Forschern der LMU in München sind Fortschritte bei einem neuen Therapieansatz gegen Leberentzündungen gelungen: Im Tiermodell konnten sie den Transkriptionsfaktor NF-kB in Kupfferzellen der Leber einschleusen und damit schwere Leberschäden verhindern.

Der Transkriptionsfaktor sei "eine äußerst attraktive Zielstruktur für Wirkstoffe, die potent gegen Leberentzündungen vorgehen", erklärte Prof. Angelika Vollmar, Pharmazeutin an der LMU.
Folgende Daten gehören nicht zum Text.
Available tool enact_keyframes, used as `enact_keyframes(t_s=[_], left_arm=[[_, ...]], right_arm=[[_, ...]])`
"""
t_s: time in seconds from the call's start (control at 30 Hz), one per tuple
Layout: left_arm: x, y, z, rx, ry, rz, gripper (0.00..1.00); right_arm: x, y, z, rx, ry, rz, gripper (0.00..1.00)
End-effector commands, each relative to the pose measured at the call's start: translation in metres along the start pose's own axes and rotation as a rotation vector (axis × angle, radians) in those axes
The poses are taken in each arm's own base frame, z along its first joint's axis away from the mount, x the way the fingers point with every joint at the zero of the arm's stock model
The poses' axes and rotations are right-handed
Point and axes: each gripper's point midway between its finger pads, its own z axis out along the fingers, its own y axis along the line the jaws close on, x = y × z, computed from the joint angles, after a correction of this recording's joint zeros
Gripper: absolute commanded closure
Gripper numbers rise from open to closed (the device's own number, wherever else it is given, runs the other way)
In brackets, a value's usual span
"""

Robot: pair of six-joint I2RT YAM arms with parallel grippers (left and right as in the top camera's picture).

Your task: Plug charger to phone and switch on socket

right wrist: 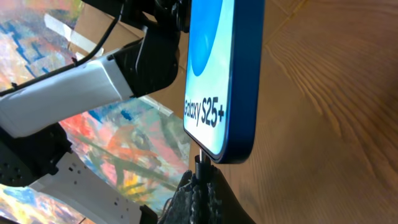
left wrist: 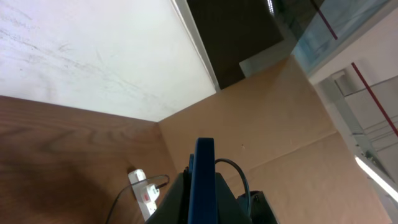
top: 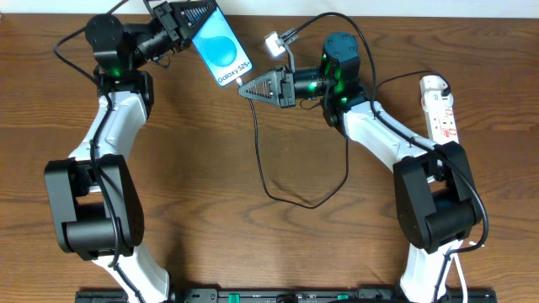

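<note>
The left gripper [top: 198,18] is closed on the upper end of the phone [top: 221,46] and holds it at the far edge of the desk [top: 210,185], a little left of the middle. In the left wrist view the phone shows only its thin blue edge, standing between the two black fingers. Its screen is bright blue with a white swirl. In the right wrist view the words "Galaxy S25+" can be read in black on the white lower part of the screen.

The right gripper [top: 251,87] points to the left, toward the lower end of the phone. Its fingers are closed narrowly on the small black plug of the charger [right wrist: 201,163]. In the right wrist view the plug touches the bottom edge of the phone, just under the writing. I cannot tell whether it is pushed fully in.

In the overhead view the thin black cable goes from the right gripper toward the near side of the desk. It makes a wide loop on the wood near the middle, then comes back up beside the right arm. A small white adapter [top: 274,40] is near the far edge, between the phone and the right arm, with a black cable at it.

The socket [top: 440,105] lies near the far right corner of the desk, along its right edge, well apart from both grippers. It is white with red marks. The writing on it is too small to read.
</note>
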Motion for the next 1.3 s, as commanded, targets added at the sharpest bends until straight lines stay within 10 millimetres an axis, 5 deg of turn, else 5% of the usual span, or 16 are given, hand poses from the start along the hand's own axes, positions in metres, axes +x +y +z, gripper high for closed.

"Einen Haken gibt es aber: NF-kB wird in zwei Typen von Leberzellen produziert. Die Leberparenchymzellen schützt er vor Schädigung und Zelltod und ist damit wichtig für das Überleben des ganzen Organs. Zu Entzündungen führt er nur in den immunologisch aktiven Kupfferzellen, wo er selektiv blockiert werden sollte." Denn hier kann die Entzündung ein lebensbedrohliches akutes Leberversagen auslösen.
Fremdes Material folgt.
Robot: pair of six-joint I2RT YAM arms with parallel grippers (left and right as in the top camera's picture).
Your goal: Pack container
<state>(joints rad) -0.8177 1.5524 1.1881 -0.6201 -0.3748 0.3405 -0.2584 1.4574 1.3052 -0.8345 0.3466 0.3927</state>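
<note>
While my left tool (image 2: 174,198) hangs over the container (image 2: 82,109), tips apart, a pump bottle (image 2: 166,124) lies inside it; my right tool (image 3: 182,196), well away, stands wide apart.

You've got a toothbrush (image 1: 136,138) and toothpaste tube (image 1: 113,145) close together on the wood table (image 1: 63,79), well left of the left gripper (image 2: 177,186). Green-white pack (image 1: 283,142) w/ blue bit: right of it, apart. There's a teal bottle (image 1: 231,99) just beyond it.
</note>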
In ihrer Studie banden die Forscher deshalb kleine Moleküle, die NF-kB abfangen können, an winzige Nanopartikel, die nur von Kupfferzellen aufgenommen werden. "Im Tiermodell konnten wir akute Leberentzündungen sehr spezifisch hemmen", sagt Vollmar. "Zudem erlaubt uns dieser Ansatz, die molekularen Entzündungsmechanismen besser zu untersuchen – möglicherweise auch ihre Rolle bei der Entstehung von Lebertumoren."

Die akute Entzündungsreaktion der Kupfferzellen kann prinzipiell mit Hilfe generell wirkender Medikamente behandelt werden. Dann wird NF-kB aber auch in den Leberparenchymzellen gehemmt, was das Überleben und die Regeneration der ganzen Leber gefährdet.

"Gewünscht ist deshalb eine selektive Wirkung gegen NF-kB in den Kupfferzellen, die sich nicht auf die Hepatozyten auswirkt", erklärte Vollmar. "Bislang war das technisch nicht möglich."